---------- EXCERPTED RECORDS ----------

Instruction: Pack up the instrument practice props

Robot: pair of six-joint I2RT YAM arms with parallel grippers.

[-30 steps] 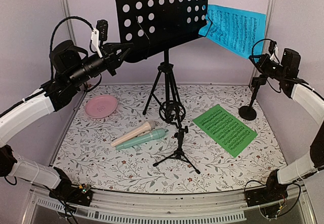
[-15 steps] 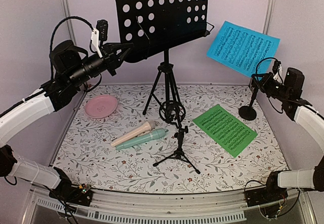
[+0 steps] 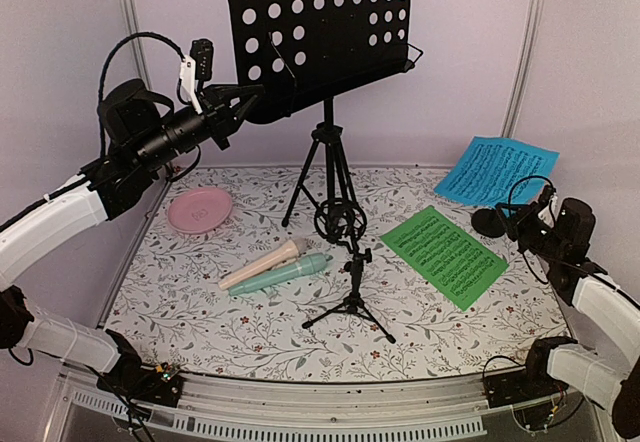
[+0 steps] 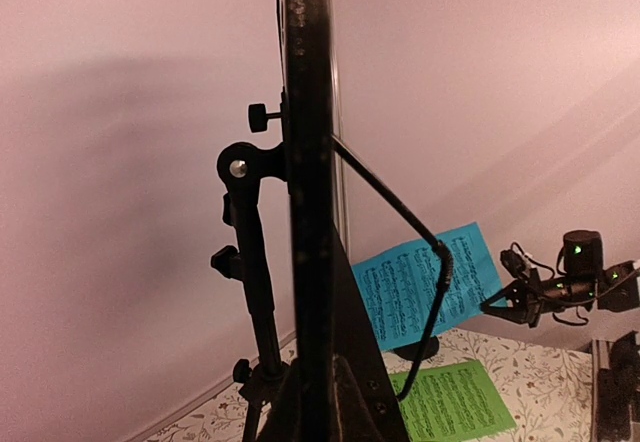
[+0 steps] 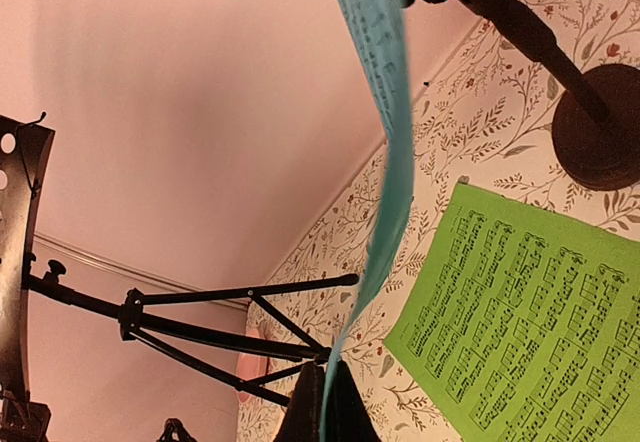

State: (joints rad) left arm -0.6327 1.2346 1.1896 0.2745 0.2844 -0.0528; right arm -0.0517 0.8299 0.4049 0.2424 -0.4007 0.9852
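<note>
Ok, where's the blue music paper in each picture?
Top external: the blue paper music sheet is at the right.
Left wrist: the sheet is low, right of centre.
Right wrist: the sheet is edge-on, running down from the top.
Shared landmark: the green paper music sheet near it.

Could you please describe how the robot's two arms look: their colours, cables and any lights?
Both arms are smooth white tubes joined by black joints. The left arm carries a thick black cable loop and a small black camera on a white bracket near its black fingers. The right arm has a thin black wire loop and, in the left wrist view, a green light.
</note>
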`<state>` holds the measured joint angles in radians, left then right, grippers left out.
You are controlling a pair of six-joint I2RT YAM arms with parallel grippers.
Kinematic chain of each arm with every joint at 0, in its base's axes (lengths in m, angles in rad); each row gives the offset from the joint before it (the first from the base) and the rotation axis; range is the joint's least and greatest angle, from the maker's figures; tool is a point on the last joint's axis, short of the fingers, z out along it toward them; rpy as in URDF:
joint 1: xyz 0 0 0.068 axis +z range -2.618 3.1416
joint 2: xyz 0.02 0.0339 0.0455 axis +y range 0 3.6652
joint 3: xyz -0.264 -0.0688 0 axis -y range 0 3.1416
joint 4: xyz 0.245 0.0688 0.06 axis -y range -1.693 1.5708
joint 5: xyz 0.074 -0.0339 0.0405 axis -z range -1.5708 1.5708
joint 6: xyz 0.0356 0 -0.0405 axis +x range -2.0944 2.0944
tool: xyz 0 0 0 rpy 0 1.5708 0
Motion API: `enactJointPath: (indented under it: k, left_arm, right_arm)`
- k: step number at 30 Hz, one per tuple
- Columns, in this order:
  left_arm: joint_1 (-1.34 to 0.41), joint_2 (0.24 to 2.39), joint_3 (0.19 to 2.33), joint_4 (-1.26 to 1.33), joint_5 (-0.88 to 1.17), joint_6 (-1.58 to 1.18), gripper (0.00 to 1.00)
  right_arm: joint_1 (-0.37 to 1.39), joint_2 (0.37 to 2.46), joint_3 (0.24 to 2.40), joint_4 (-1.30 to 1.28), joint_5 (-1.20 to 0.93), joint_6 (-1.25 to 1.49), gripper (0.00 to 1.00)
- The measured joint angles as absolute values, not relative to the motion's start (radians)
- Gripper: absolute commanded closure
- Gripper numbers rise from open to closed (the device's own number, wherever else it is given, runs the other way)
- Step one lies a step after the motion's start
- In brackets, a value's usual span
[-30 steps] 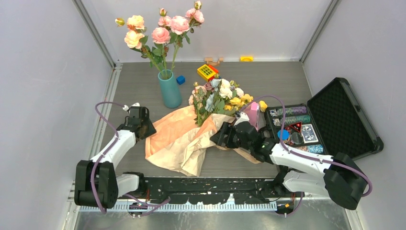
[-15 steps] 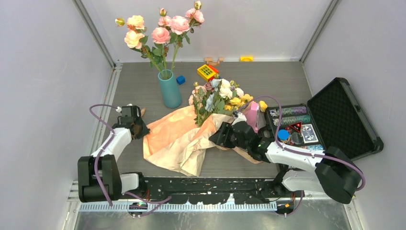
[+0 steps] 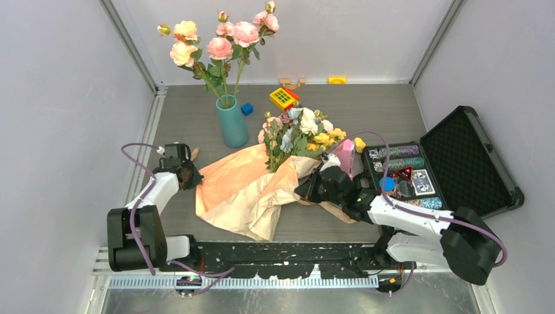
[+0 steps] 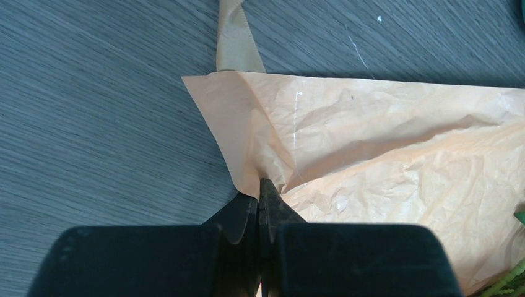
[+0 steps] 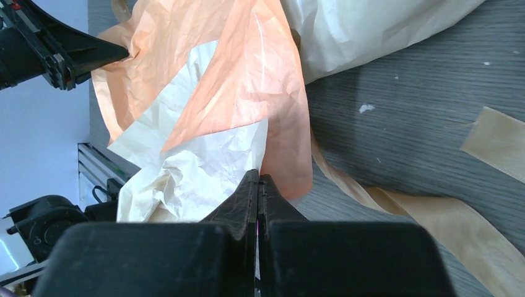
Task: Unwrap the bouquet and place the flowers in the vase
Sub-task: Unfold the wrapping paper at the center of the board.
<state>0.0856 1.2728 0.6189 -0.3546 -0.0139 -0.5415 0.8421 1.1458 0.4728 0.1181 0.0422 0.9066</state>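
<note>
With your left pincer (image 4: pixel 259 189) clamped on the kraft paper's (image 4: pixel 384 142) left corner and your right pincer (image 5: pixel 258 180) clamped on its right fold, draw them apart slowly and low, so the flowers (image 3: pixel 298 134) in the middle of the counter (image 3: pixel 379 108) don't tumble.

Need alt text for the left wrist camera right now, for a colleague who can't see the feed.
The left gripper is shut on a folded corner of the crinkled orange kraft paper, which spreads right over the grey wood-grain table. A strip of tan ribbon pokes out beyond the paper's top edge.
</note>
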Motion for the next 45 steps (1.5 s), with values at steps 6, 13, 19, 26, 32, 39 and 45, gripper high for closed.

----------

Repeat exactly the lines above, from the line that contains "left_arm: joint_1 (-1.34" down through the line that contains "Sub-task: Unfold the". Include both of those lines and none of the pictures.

  left_arm: joint_1 (-1.34 to 0.41), joint_2 (0.24 to 2.39), joint_3 (0.19 to 2.33), joint_4 (-1.26 to 1.33), joint_5 (-0.88 to 1.17), joint_6 (-1.58 to 1.18), gripper (0.00 to 1.00)
  right_arm: joint_1 (-0.37 to 1.39), joint_2 (0.37 to 2.46), joint_3 (0.24 to 2.40), joint_4 (-1.30 to 1.28), joint_5 (-1.20 to 0.93), joint_6 (-1.25 to 1.49), gripper (0.00 to 1.00)
- The measured joint angles as absolute values, not relative to the motion's start (radians)
- Gripper: absolute commanded closure
- Gripper numbers rise from open to closed (the device's own number, wherever else it is given, runs the other way)
- Step one lies a step after the motion's start
- In brackets, a value's usual span
[-30 steps] 
[-15 steps] 
[+0 steps] 
[+0 steps] 
[+0 steps] 
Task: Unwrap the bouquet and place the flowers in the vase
Sub-task: Unfold the wrapping paper at the center of the board.

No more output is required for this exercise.